* **To do**: With both ends included, repeat exactly the lines of the entries below from the one containing "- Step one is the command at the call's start" down to the one containing "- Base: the", and no others.

* **Data records**:
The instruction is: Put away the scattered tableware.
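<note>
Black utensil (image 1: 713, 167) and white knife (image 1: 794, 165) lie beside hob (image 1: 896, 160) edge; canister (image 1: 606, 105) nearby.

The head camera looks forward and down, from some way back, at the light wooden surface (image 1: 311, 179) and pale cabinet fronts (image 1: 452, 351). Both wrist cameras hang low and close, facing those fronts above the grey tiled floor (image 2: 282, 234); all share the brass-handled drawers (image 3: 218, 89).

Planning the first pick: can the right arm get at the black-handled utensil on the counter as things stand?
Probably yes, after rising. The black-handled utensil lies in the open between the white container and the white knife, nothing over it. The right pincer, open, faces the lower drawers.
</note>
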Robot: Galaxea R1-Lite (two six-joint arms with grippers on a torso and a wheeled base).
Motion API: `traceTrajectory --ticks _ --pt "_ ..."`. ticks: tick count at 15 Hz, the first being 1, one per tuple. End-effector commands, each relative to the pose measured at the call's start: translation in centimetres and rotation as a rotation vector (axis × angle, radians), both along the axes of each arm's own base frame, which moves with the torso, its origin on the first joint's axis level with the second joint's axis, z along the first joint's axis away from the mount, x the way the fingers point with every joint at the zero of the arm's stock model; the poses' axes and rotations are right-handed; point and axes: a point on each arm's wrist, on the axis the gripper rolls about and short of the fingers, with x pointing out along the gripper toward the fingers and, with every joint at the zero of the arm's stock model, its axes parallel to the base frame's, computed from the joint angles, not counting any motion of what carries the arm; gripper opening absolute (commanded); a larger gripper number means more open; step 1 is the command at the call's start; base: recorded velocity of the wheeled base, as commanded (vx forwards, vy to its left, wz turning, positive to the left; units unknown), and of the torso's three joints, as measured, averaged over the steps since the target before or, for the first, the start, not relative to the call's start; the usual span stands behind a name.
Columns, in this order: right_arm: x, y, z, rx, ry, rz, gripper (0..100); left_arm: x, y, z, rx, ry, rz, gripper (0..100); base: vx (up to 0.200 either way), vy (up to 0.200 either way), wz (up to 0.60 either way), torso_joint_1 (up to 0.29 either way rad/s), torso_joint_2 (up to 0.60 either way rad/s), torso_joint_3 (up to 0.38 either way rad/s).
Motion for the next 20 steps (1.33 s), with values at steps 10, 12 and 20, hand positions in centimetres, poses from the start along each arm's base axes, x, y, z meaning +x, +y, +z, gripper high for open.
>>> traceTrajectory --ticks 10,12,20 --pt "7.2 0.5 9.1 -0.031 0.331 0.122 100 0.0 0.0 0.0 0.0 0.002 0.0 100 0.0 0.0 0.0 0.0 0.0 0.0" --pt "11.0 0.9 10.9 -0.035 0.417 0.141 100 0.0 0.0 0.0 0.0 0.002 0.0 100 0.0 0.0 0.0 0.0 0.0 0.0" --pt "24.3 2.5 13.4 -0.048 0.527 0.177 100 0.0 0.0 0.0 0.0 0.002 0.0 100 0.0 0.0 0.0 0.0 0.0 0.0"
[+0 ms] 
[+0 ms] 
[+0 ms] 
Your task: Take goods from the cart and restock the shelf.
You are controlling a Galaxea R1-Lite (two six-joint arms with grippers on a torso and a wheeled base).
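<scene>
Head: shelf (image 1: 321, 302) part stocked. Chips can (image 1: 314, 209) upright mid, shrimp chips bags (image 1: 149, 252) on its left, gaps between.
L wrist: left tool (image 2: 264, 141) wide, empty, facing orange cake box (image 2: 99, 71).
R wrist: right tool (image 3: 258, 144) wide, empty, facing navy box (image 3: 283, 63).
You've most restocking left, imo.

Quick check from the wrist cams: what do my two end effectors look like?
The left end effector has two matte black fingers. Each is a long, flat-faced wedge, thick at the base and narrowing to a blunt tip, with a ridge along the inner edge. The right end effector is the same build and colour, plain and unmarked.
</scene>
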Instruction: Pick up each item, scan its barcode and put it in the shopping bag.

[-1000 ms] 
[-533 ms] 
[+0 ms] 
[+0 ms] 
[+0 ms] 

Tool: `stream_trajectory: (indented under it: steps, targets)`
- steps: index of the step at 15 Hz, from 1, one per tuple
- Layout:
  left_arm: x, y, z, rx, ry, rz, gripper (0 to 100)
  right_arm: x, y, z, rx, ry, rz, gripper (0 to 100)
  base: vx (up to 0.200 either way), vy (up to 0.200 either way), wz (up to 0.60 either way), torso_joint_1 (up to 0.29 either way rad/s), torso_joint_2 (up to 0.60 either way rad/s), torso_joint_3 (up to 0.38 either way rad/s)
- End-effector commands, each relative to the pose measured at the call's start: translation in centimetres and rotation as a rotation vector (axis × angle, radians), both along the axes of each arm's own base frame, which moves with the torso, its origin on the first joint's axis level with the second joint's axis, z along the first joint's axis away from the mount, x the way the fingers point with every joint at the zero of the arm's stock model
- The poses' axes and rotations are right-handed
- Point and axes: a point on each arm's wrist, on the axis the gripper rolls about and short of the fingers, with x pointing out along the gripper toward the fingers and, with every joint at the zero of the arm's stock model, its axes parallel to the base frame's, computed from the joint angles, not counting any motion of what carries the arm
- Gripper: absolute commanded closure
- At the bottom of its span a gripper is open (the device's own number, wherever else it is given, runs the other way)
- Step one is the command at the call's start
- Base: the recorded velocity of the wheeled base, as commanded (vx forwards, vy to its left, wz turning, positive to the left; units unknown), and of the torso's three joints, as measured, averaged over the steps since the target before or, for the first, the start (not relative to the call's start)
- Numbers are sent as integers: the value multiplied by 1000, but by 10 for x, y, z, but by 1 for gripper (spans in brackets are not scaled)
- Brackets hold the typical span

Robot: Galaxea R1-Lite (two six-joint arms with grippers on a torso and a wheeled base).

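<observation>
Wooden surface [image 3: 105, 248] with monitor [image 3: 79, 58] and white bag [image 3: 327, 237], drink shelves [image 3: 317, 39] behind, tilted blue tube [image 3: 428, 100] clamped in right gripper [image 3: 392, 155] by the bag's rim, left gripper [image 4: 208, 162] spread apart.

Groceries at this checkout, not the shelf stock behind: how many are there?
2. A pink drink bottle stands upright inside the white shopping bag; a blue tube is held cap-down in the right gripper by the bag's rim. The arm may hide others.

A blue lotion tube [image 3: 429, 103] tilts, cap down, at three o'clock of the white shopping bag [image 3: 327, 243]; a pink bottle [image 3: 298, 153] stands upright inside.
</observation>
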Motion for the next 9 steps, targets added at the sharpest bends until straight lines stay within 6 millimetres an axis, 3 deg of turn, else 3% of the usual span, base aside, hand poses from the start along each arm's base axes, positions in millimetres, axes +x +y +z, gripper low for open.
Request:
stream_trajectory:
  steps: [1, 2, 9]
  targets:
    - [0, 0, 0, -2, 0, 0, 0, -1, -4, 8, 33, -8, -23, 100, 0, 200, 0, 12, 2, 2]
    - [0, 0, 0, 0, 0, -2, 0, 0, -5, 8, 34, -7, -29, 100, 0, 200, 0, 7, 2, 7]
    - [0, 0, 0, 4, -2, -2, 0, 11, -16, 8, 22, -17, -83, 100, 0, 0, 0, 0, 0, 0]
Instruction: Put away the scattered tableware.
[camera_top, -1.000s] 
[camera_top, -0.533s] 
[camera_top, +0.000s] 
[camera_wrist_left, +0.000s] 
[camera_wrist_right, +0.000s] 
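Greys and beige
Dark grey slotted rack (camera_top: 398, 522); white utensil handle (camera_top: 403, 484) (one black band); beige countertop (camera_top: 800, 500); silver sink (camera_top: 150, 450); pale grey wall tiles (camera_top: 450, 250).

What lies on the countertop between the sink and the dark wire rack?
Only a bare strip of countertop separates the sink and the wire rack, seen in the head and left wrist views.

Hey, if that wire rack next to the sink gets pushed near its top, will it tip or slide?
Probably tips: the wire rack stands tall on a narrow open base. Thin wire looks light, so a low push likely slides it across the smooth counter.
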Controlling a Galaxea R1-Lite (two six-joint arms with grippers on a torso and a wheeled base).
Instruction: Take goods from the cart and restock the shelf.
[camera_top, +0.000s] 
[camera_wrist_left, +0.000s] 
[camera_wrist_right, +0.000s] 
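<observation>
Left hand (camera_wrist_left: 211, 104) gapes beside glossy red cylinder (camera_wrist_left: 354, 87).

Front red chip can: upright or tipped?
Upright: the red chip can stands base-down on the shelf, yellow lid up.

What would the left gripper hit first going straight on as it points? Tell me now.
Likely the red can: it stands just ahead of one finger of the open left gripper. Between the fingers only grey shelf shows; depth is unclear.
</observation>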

* **Task solution**:
- Step one is the command at the call's start
- Base: the recorded velocity of the wheeled base, as commanded (vx forwards, vy to its left, wz turning, positive to the left; units unknown), and of the torso's three joints, as measured, averaged over the steps since the target before or, for the first, the start (not relative to the call's start)

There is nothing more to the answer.